■ **EXERCISE AIM**
Every line below that contains the word "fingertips" must be copied.

■ **SOURCE INFORMATION**
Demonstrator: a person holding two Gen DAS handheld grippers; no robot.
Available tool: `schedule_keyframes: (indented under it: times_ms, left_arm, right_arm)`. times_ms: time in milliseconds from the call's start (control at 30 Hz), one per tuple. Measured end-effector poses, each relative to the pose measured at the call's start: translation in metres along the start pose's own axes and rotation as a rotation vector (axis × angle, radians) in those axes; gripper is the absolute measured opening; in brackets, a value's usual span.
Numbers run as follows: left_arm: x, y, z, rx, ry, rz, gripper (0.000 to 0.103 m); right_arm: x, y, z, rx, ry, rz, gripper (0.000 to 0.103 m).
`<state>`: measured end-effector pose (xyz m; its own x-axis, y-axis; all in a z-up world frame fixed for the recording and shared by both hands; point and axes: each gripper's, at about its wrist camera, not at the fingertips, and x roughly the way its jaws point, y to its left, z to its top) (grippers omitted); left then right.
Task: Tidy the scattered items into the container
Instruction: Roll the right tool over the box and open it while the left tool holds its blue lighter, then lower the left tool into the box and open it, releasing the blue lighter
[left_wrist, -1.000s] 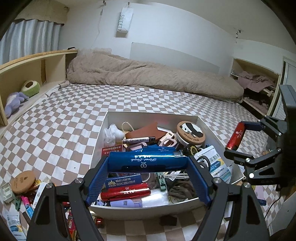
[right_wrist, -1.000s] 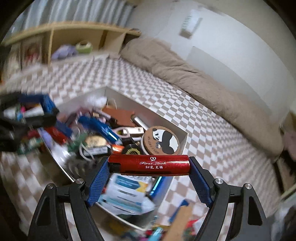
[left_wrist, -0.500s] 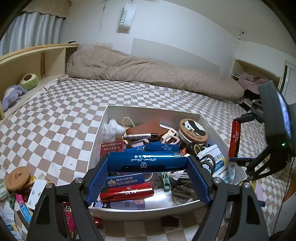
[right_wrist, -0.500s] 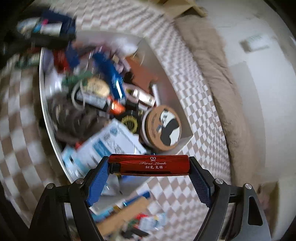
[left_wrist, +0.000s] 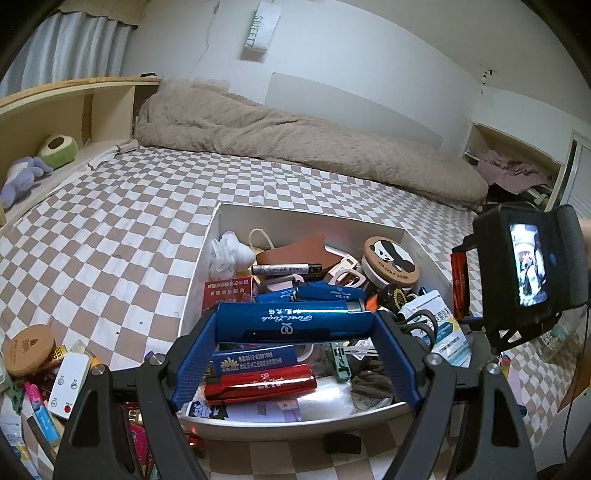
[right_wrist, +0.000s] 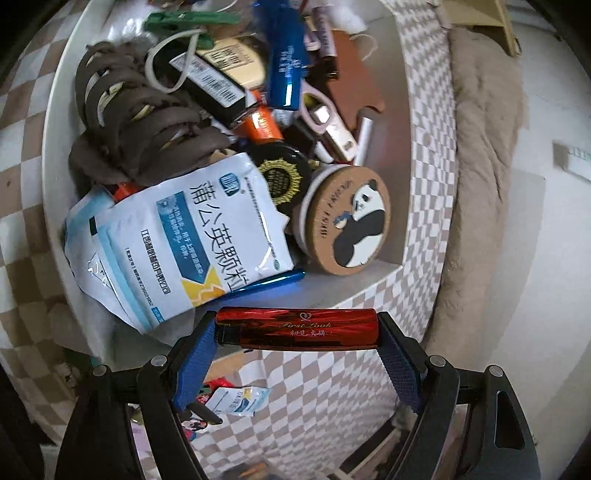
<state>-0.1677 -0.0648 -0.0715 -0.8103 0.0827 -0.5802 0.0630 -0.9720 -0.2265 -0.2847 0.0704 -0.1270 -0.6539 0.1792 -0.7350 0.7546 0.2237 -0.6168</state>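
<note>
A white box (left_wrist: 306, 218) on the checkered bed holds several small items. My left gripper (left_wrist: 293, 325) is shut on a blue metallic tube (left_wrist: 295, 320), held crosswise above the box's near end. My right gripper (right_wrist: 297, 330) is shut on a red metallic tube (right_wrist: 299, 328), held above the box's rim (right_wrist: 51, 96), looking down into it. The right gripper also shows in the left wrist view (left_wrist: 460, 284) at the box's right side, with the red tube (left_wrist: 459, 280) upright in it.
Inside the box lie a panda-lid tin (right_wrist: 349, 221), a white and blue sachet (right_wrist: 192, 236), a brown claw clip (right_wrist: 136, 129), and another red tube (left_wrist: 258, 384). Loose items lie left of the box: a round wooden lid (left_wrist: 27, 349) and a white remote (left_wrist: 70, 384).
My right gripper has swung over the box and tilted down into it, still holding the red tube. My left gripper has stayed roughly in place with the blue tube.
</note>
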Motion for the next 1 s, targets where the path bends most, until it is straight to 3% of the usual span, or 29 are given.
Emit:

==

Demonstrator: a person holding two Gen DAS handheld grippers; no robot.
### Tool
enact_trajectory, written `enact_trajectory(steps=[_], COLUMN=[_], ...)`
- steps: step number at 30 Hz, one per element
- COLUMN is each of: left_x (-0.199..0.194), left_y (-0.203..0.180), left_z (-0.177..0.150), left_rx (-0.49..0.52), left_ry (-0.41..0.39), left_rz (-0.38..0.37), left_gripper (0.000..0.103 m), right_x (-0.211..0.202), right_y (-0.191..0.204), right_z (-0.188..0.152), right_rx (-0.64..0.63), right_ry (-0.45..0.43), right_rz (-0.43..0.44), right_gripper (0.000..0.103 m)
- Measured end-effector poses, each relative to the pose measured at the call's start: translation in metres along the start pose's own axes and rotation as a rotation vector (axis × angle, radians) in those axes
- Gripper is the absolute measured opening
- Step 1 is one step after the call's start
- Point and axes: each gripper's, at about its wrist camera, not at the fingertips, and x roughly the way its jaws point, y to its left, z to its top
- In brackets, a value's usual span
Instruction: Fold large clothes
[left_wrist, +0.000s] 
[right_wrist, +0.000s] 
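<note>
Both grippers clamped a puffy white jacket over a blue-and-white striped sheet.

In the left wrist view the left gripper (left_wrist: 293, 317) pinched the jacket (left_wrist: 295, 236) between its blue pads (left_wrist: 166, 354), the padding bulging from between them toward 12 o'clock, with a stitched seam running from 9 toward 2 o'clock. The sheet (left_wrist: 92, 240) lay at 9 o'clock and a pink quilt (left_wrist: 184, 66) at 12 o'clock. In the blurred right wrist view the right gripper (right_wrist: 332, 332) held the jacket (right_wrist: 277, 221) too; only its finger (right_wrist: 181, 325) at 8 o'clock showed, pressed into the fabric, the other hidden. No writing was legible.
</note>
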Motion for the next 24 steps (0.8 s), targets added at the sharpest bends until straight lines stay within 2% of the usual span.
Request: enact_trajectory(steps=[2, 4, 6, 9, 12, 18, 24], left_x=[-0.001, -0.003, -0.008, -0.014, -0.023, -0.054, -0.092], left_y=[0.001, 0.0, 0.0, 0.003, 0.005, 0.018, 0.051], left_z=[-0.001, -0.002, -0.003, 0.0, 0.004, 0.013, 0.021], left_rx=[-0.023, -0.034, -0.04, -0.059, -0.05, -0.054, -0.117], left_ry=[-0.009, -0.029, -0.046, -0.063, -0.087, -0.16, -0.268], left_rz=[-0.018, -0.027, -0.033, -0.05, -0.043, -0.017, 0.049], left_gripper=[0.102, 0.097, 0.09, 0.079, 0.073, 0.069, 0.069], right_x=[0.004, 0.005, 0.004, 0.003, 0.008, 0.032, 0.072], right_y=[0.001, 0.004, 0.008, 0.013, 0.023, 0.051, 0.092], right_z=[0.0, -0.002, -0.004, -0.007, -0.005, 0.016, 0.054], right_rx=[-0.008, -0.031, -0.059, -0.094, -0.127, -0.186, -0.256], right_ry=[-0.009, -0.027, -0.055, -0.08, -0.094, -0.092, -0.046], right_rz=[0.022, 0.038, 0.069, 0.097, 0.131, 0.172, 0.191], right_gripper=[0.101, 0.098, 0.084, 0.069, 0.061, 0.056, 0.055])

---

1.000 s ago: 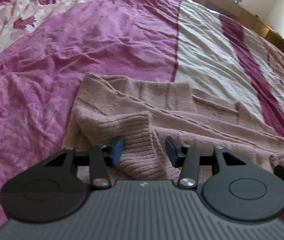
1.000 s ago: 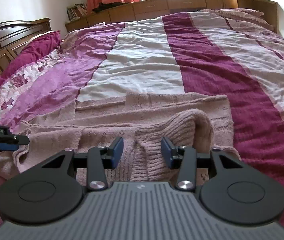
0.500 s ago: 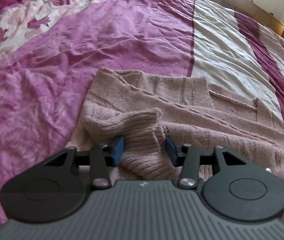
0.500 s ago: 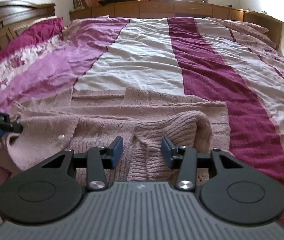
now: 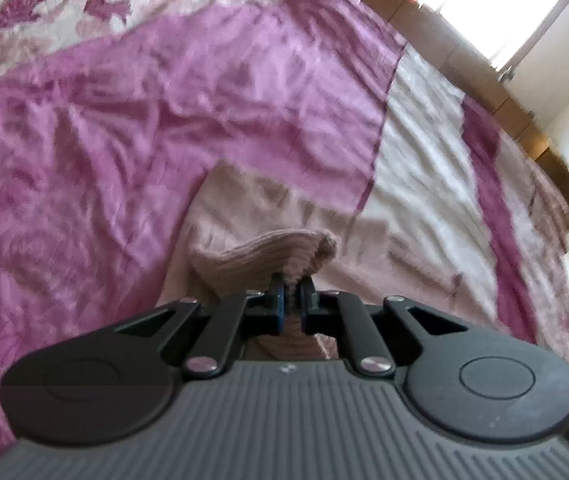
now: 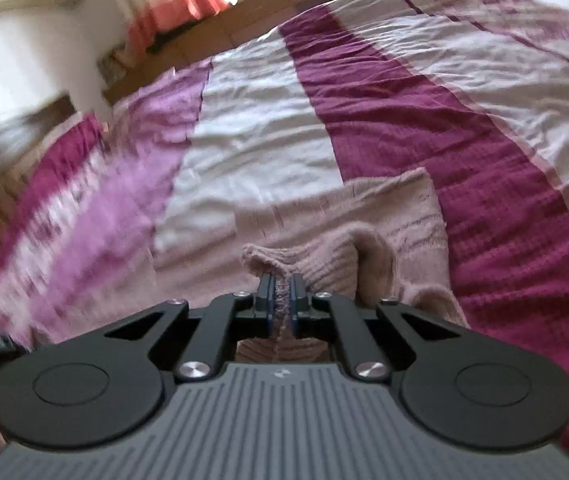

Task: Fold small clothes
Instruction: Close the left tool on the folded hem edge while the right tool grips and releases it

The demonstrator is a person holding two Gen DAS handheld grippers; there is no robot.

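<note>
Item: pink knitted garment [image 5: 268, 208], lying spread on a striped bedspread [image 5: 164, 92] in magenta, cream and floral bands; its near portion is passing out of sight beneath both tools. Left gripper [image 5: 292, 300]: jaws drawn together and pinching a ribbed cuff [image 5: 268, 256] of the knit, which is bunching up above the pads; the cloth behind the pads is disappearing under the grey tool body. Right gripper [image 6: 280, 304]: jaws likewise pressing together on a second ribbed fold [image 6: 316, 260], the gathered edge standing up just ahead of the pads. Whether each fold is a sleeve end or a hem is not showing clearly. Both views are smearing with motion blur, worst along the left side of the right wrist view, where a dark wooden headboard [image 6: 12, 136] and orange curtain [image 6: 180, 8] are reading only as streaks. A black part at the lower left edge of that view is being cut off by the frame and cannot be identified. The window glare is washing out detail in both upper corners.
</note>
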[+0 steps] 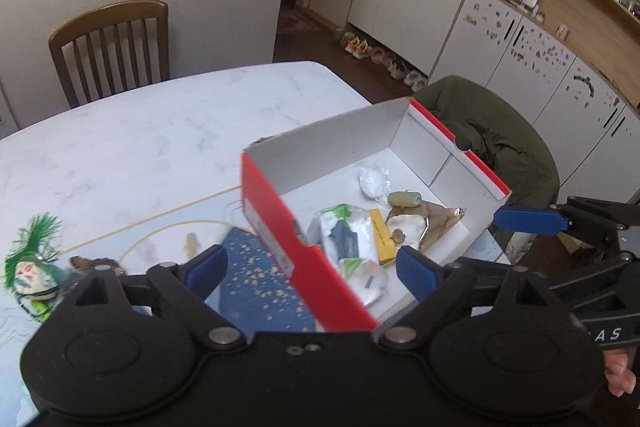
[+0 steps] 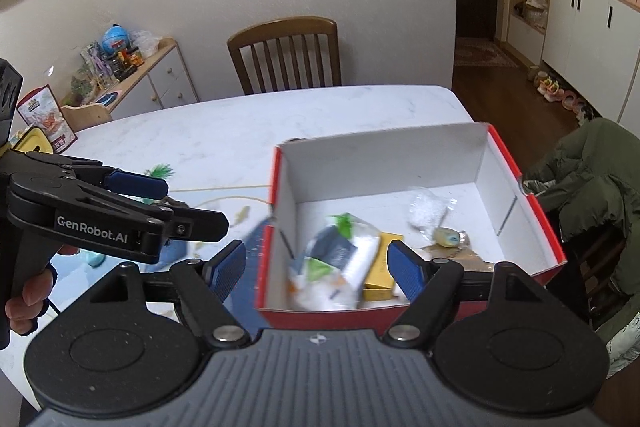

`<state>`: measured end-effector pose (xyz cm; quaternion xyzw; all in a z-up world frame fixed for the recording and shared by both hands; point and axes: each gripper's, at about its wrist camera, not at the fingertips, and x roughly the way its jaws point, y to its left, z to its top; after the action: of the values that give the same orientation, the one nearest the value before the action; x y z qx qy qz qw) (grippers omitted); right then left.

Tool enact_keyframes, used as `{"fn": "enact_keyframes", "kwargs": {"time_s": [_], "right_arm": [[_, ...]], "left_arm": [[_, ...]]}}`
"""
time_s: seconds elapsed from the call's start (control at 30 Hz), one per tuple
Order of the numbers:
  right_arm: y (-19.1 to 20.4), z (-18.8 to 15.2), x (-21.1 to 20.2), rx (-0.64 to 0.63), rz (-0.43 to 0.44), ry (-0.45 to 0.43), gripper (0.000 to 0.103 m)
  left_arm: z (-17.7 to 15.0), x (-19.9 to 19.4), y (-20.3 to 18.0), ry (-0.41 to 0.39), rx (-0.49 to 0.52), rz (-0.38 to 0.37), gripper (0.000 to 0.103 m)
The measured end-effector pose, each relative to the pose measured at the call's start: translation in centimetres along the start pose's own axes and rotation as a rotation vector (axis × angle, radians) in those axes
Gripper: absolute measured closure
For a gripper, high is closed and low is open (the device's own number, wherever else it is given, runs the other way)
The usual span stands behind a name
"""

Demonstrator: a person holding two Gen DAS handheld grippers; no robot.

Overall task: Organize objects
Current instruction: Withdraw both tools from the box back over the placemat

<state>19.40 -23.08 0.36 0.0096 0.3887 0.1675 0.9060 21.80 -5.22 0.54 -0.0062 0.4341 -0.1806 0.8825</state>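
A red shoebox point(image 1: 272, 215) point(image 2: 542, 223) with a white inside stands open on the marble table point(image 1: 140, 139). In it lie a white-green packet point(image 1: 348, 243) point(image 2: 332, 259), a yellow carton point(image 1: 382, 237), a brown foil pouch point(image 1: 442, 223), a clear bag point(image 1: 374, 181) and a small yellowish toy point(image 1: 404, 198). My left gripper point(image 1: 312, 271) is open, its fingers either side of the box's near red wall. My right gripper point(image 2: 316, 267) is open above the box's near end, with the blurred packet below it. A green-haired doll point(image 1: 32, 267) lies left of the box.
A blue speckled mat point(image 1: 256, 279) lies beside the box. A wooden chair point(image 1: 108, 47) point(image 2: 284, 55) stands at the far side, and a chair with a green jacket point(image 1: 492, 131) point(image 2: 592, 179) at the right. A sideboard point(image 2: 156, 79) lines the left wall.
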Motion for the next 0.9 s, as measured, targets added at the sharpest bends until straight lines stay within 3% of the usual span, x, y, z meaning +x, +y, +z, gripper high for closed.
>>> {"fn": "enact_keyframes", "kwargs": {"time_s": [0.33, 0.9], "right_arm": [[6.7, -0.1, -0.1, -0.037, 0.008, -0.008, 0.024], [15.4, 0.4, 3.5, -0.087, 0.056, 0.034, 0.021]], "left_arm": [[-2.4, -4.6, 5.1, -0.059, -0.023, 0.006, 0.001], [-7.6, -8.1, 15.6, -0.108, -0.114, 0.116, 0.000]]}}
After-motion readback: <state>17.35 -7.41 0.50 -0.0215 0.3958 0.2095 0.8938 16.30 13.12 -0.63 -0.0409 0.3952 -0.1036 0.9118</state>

■ **OUTPUT OF THE EXERCISE**
`<state>`: measured end-effector pose (xyz m; its own x-axis, y-axis; all in a z-up world frame fixed for the recording and shared by both hands; point and axes: each gripper's, at about its wrist camera, not at the fingertips, and x roughly the way its jaws point, y to its left, z to its top) (grippers omitted); left then right.
- Point and axes: each gripper's, at about its wrist camera, not at the fingertips, and x roughly the way its jaws point, y to its left, z to its top
`<state>`: measured end-effector pose (xyz cm; quaternion xyzw; all in a z-up world frame fixed for the recording and shared by both hands; point and axes: each gripper's, at about its wrist camera, not at the fingertips, and x roughly the way its jaws point, y to its left, z to its top; after the action: of the values that give the same orientation, the one nearest the value before the action; x y z qx qy qz qw) (grippers omitted); right then left.

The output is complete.